Managing cost and reliability in fully managed applications
In both good times and challenging ones, running an application on a fully managed serverless environment has lots of benefits. If you experience extremely high demand, your application scales automatically, avoiding crashes or downtime. And if you see a contraction of demand, then the application scales down and saves you money.
But big changes in customer demand can lead to unexpected system behavior—and bills. In times of uncertainty, you may want to temporarily reduce your overall spend, or simply gain a measure of predictability—all while maintaining an acceptable service level.
At Google Cloud, we have several serverless compute products in our portfolio—App Engine, Cloud Run, and Cloud Functions—all used for different use cases, and each one featuring different ways to help you control costs and plan for traffic spikes. In this blog post, we present a set of simple tasks and checks you can perform to both minimize downtime and mitigate unexpected costs for your serverless applications.
Whether you want to reduce your overall serverless bill, or simply want to put safeguards in place to prevent cost overruns, here are some approaches you can use.
Set maximum instances
Google Cloud serverless infrastructure tries to optimize both the number of instances in your application (fewer instances will cost less) as well as the request latency (more instances can lower latency). All of our serverless offerings allow you to set a maximum number of instances for a given application, service or function.
This is a powerful feature, but one that you should use wisely. Setting a ’max-instances’ value low may result in a lower overall bill, but may also increase request latency or request timeouts, since requests which cannot be served by an instance will be queued, and may eventually time out.
Conversely, setting a high value or disabling max-instances will result in optimal request latency, but a higher overall cost—especially if there is a spike in traffic.
Choosing the right number of maximum instances depends on your traffic and your desired request latency. How you configure this setting varies by product:
App Engine provides a Cloud Monitoring metric (appengine.googleapis.com/system/instance_count) that you can use to estimate the number of instances your application needs under normal circumstances. You can then change the max instances value for App Engine via the app.yaml file:
Learn more about managing instances in App Engine.
You can use the "billable container instance time" metric to estimate how many instances are used to run your application; as an example, if you see "100s/s", it means around 100 instances were scheduled. You may want to set a buffer of up to 30% to preserve your application’s current performance characteristics (e.g. 130 max instances for 100s/s of traffic).

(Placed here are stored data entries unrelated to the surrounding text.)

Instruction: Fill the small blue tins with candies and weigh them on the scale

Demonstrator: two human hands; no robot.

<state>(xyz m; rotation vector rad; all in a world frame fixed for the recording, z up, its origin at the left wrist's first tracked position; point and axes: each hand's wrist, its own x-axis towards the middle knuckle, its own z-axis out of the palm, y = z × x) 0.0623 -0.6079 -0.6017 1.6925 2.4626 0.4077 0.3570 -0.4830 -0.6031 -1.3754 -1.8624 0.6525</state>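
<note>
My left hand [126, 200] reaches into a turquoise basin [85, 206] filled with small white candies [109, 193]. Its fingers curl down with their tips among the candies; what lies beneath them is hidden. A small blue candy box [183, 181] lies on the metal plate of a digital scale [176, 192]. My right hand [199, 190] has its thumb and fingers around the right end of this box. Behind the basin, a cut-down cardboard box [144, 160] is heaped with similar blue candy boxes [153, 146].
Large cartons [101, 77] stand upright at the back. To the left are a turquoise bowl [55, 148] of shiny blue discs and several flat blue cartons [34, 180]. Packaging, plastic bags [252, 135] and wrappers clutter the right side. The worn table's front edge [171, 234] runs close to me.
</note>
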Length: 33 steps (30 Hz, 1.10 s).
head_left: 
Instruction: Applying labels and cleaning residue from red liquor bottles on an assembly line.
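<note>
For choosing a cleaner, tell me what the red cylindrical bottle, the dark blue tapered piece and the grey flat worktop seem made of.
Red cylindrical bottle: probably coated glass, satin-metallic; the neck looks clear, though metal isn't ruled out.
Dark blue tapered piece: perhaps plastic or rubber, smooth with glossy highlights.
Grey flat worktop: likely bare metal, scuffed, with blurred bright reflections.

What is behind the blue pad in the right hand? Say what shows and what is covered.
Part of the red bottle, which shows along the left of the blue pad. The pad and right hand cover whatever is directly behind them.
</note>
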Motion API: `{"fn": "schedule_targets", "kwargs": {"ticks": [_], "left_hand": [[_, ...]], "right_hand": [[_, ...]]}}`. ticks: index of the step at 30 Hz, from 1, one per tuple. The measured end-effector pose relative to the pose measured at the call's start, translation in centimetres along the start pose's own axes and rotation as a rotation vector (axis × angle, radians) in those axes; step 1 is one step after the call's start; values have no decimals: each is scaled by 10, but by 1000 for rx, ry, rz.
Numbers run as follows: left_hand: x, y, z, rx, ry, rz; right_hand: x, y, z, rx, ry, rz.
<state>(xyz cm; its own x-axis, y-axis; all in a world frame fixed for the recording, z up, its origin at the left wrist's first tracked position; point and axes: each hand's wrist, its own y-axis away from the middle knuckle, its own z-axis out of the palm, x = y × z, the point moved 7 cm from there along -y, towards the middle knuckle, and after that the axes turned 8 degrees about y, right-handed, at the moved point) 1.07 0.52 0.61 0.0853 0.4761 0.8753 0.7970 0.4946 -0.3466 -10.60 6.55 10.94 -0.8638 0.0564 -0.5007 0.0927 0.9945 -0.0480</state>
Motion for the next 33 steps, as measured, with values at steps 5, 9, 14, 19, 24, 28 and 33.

You can change the max instances value for Cloud Run via the command line:
gcloud run services update SERVICE --max-instances MAX-VALUE
Another element of managing Cloud Run costs is how it handles the automatic scaling of instances to handle incoming requests. By default Cloud Run container instances can receive several requests at the same time; you can control the maximum number of those requests that an instance can respond to with the concurrency setting. Cloud Run will automatically determine how many requests to send to a given instance based on the instance’s CPU and memory utilization. You can set a maximum to this value by adjusting the concurrency of your Cloud Run service. If you are using a lower value than the default (80), we recommend you try to increase the concurrency setting prior to changing max instances, as simply increasing concurrency can reduce the number of instances required.
Learn more about Cloud Run's instance automatic scaling.
Cloud Functions provides a Cloud Monitoring metric (cloudfunctions.googleapis.com/function/active_instances) that you can use to estimate the number of instances your function needs under normal circumstances.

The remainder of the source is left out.